It’s safe to say that my 21st birthday and consequent year was probably the worst year of my life. I was diagnosed with Stage 4 Hodgkin’s lymphoma, lost over 40 pounds in 30 days and could barely walk, stand and eat. I went through 6 months of chemotherapy, 2 separate blood transfusions and then lost my father in April 2013.
Fuck a golden birthday. I had waited for that year of my life since high school and it was everything that I didn’t want and more.
I went through a period of being so angry. What did I do? What did my family do to deserve this? In a matter of months, I had basically been to death and back, my family was being torn apart and then we had to start our lives over in another state. Everyone was still reeling from my sickness and then we had to deal with my dad being gone, selling our house, cars, motorcycles and getting rid of 2/3 of our possessions so we could transition into apartment living.
No one could handle living in my old house anymore. There were too many memories of EMT personnel running through my house and listening to them trying to revive my dad. So we moved to New Jersey. My brother moved to Manhattan and then when I went back to California, we were all separated from one another. I stopped talking to my roommate, a girl I had been friends with for years over a disagreement that left us both feeling disrespected.
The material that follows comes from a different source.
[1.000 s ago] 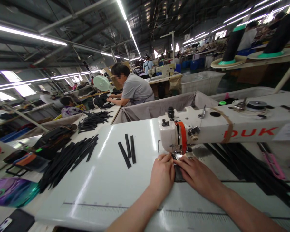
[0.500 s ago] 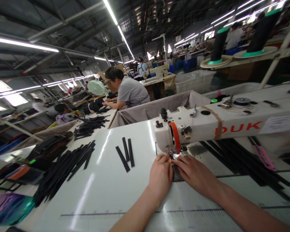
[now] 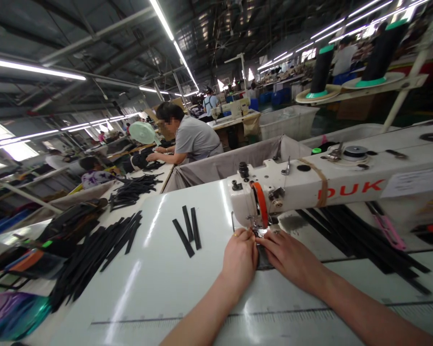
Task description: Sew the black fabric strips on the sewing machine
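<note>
Both hands meet at the needle area of a white sewing machine [image 3: 292,180] with an orange guard [image 3: 261,204]. My left hand [image 3: 240,254] lies just left of the presser foot [image 3: 259,232], its fingers curled and pressed together. From the other side my right hand [image 3: 288,257] reaches in, fingertips bunched close to the foot. Whatever lies under the fingertips is hidden by the hands. To the left on the pale tabletop rest three short black strips [image 3: 188,230]. Under the machine arm lies a bundle of long black strips [image 3: 361,240].
A large pile of black strips [image 3: 94,250] lies at left, near a shiny purple-green bag [image 3: 16,315]. Pink-handled snips [image 3: 389,230] sit at right. Black thread cones [image 3: 322,72] stand above the machine. A co-worker [image 3: 195,134] leans over a table beyond a cloth-lined bin [image 3: 231,166].
My hands stay in nearly the same place at the needle. The view has shifted slightly, and the co-worker's hand has moved a little to the left.
</note>
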Demonstrator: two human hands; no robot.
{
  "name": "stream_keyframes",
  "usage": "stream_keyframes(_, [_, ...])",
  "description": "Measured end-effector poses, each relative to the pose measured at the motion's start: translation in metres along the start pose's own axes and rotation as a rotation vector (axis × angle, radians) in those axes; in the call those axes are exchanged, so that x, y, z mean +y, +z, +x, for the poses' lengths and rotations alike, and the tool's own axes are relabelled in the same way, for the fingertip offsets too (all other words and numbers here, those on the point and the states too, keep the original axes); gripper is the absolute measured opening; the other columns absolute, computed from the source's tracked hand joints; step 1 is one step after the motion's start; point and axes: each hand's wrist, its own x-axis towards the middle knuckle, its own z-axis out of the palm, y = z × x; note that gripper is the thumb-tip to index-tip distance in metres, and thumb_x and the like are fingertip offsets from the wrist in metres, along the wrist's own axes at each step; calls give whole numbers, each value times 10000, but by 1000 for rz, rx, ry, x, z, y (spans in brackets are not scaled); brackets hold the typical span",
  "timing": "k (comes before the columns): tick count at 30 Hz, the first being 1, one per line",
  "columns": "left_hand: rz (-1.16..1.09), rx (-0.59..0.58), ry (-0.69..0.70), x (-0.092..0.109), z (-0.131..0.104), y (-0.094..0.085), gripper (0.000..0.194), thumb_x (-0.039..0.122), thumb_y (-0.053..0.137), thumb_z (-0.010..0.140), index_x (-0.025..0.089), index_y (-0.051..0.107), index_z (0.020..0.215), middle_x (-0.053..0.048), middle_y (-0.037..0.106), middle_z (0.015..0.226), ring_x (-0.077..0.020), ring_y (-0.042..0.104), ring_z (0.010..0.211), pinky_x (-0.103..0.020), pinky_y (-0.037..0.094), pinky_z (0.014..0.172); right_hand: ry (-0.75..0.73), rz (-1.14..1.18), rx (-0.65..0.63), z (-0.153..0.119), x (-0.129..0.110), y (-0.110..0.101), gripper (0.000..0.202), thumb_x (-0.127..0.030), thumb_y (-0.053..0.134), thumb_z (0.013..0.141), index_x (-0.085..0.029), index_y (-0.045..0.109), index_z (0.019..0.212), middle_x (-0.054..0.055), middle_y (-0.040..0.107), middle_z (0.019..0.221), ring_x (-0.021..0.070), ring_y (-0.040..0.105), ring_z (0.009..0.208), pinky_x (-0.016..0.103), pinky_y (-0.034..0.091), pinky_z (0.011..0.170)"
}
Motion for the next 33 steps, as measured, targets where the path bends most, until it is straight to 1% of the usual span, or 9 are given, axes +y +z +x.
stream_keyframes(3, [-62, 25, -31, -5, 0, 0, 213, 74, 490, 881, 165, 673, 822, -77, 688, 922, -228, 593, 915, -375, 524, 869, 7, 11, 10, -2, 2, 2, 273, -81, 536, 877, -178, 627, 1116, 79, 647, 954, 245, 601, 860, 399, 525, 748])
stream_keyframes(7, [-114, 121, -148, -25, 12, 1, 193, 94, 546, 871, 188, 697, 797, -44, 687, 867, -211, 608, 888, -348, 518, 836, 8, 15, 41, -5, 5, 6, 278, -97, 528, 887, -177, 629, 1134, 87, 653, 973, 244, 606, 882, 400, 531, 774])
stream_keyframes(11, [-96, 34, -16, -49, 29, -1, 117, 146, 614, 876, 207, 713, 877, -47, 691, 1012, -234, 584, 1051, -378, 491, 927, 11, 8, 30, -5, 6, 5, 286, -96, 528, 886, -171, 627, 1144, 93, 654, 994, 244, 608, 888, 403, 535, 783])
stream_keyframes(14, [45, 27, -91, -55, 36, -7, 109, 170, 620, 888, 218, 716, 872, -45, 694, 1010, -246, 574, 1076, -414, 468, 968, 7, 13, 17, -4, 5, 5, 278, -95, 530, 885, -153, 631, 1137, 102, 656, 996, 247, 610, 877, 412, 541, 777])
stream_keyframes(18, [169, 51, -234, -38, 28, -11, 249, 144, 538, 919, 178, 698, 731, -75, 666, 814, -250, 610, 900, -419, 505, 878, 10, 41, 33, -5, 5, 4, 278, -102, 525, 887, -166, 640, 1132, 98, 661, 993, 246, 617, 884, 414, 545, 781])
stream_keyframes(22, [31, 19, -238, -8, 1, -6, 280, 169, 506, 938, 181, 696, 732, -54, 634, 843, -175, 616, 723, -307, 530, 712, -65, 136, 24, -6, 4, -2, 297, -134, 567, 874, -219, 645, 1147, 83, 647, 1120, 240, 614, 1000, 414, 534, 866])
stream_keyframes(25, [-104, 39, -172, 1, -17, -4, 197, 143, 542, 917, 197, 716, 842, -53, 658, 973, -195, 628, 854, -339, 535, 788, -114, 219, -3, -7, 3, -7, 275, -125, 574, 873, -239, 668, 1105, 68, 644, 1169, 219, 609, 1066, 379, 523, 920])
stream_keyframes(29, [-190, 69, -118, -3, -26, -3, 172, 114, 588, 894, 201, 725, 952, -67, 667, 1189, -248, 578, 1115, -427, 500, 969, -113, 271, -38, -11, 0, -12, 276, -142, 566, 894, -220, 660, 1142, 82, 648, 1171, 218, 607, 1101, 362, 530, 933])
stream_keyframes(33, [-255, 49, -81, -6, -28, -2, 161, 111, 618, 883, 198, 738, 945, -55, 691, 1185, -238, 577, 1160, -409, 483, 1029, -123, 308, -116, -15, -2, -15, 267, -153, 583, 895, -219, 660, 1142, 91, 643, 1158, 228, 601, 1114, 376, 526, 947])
All I want for this birthday is health, wealth and happiness. And sex, booze and orgasms.
I want to walk out of the hospital with a clean bill of health. I want to get a cancer survivor tattoo. I want to finally bury my father. I want to keep my circle of friends small and build long lasting relationships with them.
I want to care for someone besides my friends and family. I want to fall in love. For the first time in a long time, I want to open my heart to someone and not think about the consequences. I want to introduce someone to my mother. I’m not saying that I want to get married- but I want something deeper than a bullshit fuck buddy or friends with benefits relationship.
I want to look someone in the eye and call them baby. I want to be able to call someone at night just to tell them that I miss and love them. I want a birthday kiss, Christmas and Valentine’s Day present. I want a long lasting relationship that is full of respect and admiration for each other. I want to help make someone better. I want loyalty.
I just want 22 to be the complete opposite of 21. Please.